The IPR is computed by applying a progressive tax scale. The overall tax shall not exceed, in any case, 30% of the taxable income.
It should be noted that there are other applicable rates depending on the activity or the nature of the compensations paid as remuneration:
- Proportional (10%): Applicable on severance pay.
- Proportional (15%): Applicable on income of casual or temporary workers.
A rebate of 2% applies on the tax amount in terms of the number of the dependants.
Exceptional salaries tax (Impôt exceptionnel sur les rémunérations or IER)
Employers of expatriate employees are subject to a tax of 25% on the expatriates’ remuneration (10% for mining companies). This amount is not deductible for corporate tax purposes, except for mining companies. This tax was established to discourage employers from hiring expatriate staff.
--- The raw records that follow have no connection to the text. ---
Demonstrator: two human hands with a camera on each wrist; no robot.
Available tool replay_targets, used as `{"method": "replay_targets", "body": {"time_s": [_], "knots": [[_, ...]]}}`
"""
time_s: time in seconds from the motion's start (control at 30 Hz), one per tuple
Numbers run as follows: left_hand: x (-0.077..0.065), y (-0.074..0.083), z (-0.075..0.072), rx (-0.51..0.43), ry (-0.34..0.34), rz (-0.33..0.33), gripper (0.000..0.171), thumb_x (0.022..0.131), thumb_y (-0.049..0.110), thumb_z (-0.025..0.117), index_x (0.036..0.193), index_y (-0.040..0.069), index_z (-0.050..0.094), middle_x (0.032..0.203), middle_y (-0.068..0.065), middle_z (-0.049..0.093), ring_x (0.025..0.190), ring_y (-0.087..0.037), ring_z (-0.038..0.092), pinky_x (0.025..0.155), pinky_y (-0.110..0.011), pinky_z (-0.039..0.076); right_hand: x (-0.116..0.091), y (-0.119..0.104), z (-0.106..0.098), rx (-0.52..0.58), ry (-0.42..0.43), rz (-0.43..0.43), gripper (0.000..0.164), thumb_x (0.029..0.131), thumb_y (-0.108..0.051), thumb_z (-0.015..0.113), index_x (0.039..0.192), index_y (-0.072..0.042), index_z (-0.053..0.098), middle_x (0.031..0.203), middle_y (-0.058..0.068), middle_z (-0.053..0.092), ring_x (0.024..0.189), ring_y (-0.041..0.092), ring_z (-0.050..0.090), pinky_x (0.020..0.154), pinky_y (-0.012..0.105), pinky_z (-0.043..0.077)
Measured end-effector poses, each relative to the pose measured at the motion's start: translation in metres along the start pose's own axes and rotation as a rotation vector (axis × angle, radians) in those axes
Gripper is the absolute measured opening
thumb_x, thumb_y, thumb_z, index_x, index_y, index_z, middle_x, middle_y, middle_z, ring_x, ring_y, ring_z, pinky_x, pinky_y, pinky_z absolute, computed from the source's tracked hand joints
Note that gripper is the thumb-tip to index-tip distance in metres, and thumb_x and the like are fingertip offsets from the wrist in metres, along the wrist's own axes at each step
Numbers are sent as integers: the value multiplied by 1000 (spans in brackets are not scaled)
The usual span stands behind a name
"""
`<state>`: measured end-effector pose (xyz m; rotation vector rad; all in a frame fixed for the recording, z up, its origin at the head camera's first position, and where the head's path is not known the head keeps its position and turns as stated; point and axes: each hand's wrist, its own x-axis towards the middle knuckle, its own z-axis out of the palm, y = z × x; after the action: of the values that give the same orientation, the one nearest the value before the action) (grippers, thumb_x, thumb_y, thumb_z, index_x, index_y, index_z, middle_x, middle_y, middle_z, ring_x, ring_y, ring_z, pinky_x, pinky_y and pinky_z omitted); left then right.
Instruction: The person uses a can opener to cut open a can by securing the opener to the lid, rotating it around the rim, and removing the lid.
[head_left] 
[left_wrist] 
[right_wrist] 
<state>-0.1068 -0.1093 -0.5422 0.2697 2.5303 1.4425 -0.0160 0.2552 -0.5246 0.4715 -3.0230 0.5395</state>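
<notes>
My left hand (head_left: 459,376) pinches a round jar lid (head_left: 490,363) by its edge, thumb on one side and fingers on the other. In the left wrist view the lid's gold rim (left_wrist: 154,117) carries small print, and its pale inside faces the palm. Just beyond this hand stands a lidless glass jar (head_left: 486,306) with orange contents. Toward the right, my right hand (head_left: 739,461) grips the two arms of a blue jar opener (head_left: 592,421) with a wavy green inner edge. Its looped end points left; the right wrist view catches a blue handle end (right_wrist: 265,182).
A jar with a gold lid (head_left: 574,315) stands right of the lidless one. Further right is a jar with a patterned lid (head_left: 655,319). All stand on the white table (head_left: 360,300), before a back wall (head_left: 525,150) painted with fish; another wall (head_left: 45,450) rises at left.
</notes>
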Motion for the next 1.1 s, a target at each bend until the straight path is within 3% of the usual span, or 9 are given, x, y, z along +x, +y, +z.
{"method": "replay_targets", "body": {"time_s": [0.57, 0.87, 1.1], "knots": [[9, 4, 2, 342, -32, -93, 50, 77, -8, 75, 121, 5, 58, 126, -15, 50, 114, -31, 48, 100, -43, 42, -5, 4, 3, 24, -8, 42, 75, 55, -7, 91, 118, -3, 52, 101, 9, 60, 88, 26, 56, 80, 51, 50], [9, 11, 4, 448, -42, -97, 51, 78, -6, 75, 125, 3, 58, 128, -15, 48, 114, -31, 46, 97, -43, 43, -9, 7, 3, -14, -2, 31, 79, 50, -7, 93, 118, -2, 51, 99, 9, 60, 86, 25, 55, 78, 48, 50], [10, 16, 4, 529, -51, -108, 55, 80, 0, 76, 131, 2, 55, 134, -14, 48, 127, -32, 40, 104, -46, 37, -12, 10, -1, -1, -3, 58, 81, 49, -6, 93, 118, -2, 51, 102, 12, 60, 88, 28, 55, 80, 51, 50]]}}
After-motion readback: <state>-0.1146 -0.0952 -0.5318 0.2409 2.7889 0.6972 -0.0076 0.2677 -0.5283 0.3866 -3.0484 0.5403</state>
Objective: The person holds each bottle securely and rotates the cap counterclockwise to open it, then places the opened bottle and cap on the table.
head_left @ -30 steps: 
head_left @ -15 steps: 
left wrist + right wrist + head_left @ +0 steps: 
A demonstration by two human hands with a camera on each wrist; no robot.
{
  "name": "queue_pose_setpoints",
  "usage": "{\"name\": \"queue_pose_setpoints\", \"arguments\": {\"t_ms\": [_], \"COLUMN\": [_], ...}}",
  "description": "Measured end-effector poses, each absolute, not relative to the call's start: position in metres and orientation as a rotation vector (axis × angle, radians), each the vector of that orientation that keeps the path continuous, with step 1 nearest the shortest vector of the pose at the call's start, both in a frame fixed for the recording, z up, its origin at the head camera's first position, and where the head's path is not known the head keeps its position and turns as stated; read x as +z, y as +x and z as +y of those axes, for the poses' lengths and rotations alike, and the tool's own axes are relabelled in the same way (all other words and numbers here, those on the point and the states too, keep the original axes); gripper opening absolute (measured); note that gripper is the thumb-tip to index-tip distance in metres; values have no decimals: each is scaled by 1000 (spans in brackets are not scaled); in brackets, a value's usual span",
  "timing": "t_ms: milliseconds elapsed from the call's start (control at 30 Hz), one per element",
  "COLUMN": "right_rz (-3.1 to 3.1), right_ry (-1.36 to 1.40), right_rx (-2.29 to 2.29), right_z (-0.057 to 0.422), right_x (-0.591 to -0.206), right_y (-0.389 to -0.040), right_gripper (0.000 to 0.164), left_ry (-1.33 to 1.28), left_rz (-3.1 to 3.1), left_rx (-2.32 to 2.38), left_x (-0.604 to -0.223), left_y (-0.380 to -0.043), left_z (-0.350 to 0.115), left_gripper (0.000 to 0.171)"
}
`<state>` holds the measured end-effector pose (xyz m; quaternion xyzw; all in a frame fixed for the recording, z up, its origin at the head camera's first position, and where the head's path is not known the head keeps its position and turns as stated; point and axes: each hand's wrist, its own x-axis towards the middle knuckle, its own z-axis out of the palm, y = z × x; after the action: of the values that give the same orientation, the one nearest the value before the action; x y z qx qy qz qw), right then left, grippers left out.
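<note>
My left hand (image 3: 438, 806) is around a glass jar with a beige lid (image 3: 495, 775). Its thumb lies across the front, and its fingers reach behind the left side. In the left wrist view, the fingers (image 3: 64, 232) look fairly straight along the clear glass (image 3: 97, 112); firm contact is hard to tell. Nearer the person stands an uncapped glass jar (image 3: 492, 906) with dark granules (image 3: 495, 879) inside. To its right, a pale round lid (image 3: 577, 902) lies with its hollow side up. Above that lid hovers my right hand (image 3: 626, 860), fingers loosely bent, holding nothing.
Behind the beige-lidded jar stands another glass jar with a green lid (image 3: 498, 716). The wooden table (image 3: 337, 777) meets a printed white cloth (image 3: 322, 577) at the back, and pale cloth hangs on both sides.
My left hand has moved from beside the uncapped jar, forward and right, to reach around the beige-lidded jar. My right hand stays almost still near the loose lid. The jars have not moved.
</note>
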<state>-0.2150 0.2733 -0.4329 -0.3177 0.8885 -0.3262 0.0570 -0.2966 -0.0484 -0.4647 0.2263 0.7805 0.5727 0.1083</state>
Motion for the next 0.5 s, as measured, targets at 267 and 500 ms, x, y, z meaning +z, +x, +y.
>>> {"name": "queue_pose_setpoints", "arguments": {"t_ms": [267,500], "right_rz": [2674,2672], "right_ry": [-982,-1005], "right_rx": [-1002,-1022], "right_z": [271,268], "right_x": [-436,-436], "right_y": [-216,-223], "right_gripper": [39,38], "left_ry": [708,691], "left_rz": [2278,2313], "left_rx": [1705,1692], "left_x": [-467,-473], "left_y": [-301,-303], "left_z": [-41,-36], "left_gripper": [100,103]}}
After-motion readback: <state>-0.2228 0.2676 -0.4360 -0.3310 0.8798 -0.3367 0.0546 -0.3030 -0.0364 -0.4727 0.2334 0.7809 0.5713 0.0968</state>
Expatriate staff are comprised of employees from countries other than those bordering the Democratic Republic of the Congo.
Filing and payment obligations for IER are identical as for IPR. Employers are required to file a return for payroll taxes on the 15th day of the month following the payment of the salaries. An annual payroll tax return also needs to be submitted on the 15th day of the year following the year of the payment of the salaries.
Failure or default or delay in paying due taxes gives rise to:
- Tax penalties: 20% to 40% of the tax amount due.
- Tax interest: 2% per month of the tax amount due for late payment.
Social and employment contributions
Social and employment contributions are as follows:
- National insurance fund (Institut National de Sécurité Sociale or INSS): 5% for the employees' share (withheld at source by the employer) and 13% for the employer's share.
- National office for professional training (Institut National de Préparation Professionnelle or INPP): INPP contribution is paid only by the employer at:
- 3% for state-owned companies and private companies with up to 50 employees.
- 2% for private companies with 51 to 300 employees.
- 1% for private companies with over 300 employees.
- National office of employment (Office National de l’Emploi or ONEM): ONEM contribution is paid only by the employer at 0.2%.
The deadline to file and pay INSS, INPP, and ONEM return is the 15th day of the month following the month where the salary has been paid. In this regard, a single return is filed.
Business tax on pension capital
The Finance Act 2016 has introduced a business tax of 10% based on pension capital. This tax applies to companies that implement a supplementary pension scheme in favour of employees of a certain category. The tax is triggered by the actual payment of the pension to the retired person and not at the time of their constitution (administrative position).